How to complete this task: The lines below, from the one containing "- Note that" through the one containing "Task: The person", should be set down exactly, with no pictures and nothing else.
<<<<
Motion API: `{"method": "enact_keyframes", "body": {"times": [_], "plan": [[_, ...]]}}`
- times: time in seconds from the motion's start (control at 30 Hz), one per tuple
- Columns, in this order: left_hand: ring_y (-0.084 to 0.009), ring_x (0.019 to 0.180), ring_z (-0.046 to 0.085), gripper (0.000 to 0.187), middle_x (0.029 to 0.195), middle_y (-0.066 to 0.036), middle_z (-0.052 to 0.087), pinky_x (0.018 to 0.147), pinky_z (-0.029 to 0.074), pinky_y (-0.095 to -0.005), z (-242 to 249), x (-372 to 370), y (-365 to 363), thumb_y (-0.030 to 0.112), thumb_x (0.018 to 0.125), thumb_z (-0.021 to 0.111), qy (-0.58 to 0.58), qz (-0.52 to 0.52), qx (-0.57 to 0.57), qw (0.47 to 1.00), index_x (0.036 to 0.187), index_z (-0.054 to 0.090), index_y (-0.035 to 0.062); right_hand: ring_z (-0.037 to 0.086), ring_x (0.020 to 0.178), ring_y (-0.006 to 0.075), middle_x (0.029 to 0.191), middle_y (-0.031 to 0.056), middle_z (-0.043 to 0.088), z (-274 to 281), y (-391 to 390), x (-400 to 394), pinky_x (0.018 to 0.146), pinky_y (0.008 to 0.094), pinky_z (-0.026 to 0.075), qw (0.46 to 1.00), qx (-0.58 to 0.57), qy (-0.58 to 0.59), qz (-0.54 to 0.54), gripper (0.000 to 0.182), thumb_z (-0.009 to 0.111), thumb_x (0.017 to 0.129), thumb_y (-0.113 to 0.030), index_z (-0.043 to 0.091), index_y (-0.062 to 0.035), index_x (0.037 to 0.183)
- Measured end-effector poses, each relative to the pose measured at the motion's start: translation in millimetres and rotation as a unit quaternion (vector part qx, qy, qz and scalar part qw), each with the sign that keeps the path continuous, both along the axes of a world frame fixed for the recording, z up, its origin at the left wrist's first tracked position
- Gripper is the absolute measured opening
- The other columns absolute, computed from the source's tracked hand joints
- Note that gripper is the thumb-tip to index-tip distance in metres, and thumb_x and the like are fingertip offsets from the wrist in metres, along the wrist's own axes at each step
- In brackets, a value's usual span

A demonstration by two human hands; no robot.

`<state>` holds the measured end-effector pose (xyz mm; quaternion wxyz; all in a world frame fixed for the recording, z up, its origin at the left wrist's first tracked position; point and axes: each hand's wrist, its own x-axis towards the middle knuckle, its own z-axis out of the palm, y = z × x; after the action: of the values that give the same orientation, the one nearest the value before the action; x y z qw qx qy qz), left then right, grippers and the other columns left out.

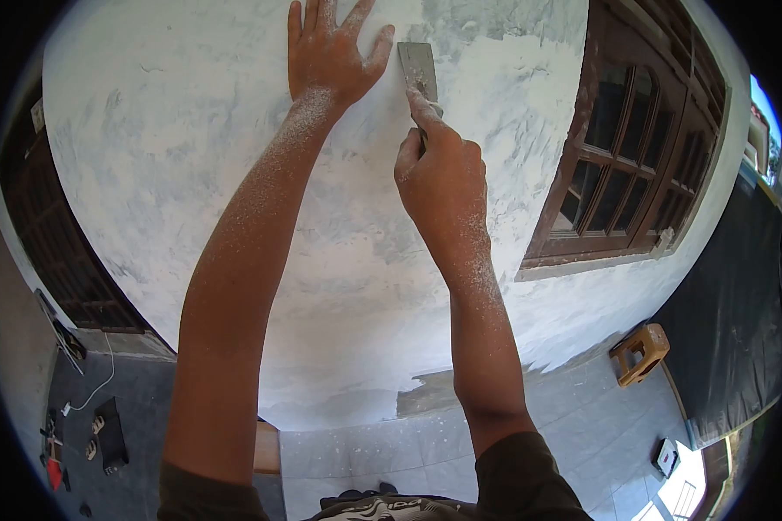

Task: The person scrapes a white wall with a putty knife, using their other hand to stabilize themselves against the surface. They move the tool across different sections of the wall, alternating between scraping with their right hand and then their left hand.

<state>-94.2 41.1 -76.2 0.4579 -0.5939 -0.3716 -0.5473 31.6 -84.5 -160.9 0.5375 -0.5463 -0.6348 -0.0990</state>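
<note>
one scraper (417, 64) in right hand (441, 172), fingers clamped; left hand (332, 62), fingers apart, on wall (361, 226)

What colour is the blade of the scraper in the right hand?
The blade is grey; it shows in the head view, the only one.

A broad stretch of white wall (356, 269) leaves room to pass left of the spread left hand (334, 61), as far as the dark brown woodwork (56, 230). The left thumb nearly meets the scraper (418, 65) gripped in the right hand (443, 165), so that gap is tight; lower down, it widens between the forearms. Right of the scraper, open wall runs up to the brown window (621, 148). A stool (641, 354) blocks part of the floor (547, 425) at lower right, well apart from both hands.
</note>
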Motion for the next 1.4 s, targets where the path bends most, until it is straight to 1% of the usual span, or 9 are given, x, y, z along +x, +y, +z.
{"method": "enact_keyframes", "body": {"times": [0.2,0.4,0.47,0.67,0.77,1.0,1.17,1.27,1.4], "plan": [[-0.0316,0.157,0.013,0.067,0.168,-0.019,0.017,0.126,0.009,-0.0521,2,0,-1,0.042,0.096,0.058,0.001,-0.004,0.002,1.0,0.156,0.04,0.0188,0.076,0.08,0.0325,0.094,0.0249,0.074,13,5,-2,0.077,0.0413,0.061,0.999,0.033,0.013,0.015,0.039,0.054,0.098,-0.007,0.064,-0.0062,0.136],[-0.032,0.156,0.013,0.066,0.168,-0.019,0.017,0.126,0.01,-0.0526,0,1,-1,0.042,0.096,0.058,-0.002,-0.017,-0.001,1.0,0.156,0.04,0.0183,0.076,0.081,0.034,0.094,0.0252,0.074,-1,1,0,0.077,0.0411,0.062,1.0,0.008,-0.007,0.006,0.038,0.054,0.098,-0.008,0.064,-0.0044,0.135],[-0.0321,0.156,0.013,0.066,0.168,-0.02,0.018,0.126,0.01,-0.0528,1,0,-1,0.041,0.096,0.058,0.002,-0.01,0.005,1.0,0.155,0.041,0.0181,0.075,0.073,0.0352,0.078,0.023,0.072,11,14,1,0.067,0.0464,0.061,0.997,0.079,-0.004,0.017,0.038,0.056,0.098,-0.01,0.063,-0.0039,0.134],[-0.032,0.156,0.013,0.065,0.168,-0.02,0.017,0.126,0.008,-0.0527,0,0,-3,0.042,0.097,0.057,0.003,-0.025,-0.005,1.0,0.156,0.04,0.0184,0.075,0.072,0.035,0.077,0.0223,0.072,-12,1,1,0.066,0.0451,0.061,0.998,0.063,-0.018,0.011,0.039,0.056,0.098,-0.009,0.063,-0.0055,0.136],[-0.0319,0.156,0.013,0.065,0.168,-0.02,0.018,0.126,0.008,-0.0523,0,1,-2,0.042,0.098,0.056,0.001,0.004,0.0,1.0,0.156,0.04,0.0181,0.075,0.072,0.0345,0.078,0.0227,0.072,3,16,2,0.067,0.0451,0.061,0.993,0.113,0.0,0.031,0.039,0.056,0.098,-0.008,0.063,-0.0062,0.136],[-0.0319,0.156,0.013,0.065,0.168,-0.019,0.018,0.127,0.007,-0.0518,0,0,0,0.042,0.097,0.056,0.008,-0.002,0.014,1.0,0.156,0.04,0.0174,0.075,0.072,0.0345,0.078,0.0222,0.072,-6,5,1,0.066,0.0447,0.061,0.998,0.066,-0.012,0.012,0.039,0.056,0.098,-0.008,0.063,-0.0064,0.137],[-0.0322,0.156,0.014,0.064,0.167,-0.019,0.019,0.127,0.008,-0.052,-2,0,0,0.041,0.097,0.057,0.012,-0.007,0.008,1.0,0.155,0.042,0.0172,0.075,0.073,0.0349,0.081,0.023,0.073,17,4,0,0.066,0.0457,0.061,0.998,0.056,-0.008,0.012,0.039,0.056,0.098,-0.009,0.062,-0.0057,0.137],[-0.0323,0.156,0.014,0.064,0.167,-0.019,0.019,0.126,0.008,-0.0522,-2,0,-1,0.041,0.097,0.057,0.011,-0.007,0.012,1.0,0.155,0.042,0.017,0.075,0.074,0.035,0.082,0.0234,0.073,0,2,2,0.066,0.0455,0.061,0.999,0.033,-0.008,0.017,0.039,0.055,0.098,-0.009,0.062,-0.0048,0.137],[-0.0324,0.156,0.014,0.064,0.167,-0.019,0.019,0.126,0.009,-0.0525,-3,1,-2,0.04,0.097,0.057,0.009,-0.015,0.003,1.0,0.155,0.042,0.0169,0.075,0.074,0.0351,0.082,0.0232,0.073,2,9,3,0.067,0.0451,0.061,0.998,0.054,-0.005,0.028,0.039,0.055,0.098,-0.009,0.062,-0.0047,0.137]]}}
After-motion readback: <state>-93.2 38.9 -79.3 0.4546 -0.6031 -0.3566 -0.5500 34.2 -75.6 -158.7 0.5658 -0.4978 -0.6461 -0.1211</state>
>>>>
Solved problem:
- Note that gripper is the thumb-tip to index-tip distance in metres, and thumb_x and the like are fingertip offsets from the wrist in metres, along the wrist's own axes at each step
- In brackets, a value's usual span

A demonstration by two human hands; no robot.

`<state>` holds the measured end-effector pose (xyz mm; quaternion wxyz; all in a world frame fixed for the recording, z up, its origin at the left wrist's first tracked position; point and axes: each hand's wrist, its own x-axis towards the middle knuckle, its own z-axis out of the palm, y = z × x; after the action: of the values that give the same orientation, the one nearest the value before the action; x y z qw qx qy qz), left then right, grippers and the other columns left out.


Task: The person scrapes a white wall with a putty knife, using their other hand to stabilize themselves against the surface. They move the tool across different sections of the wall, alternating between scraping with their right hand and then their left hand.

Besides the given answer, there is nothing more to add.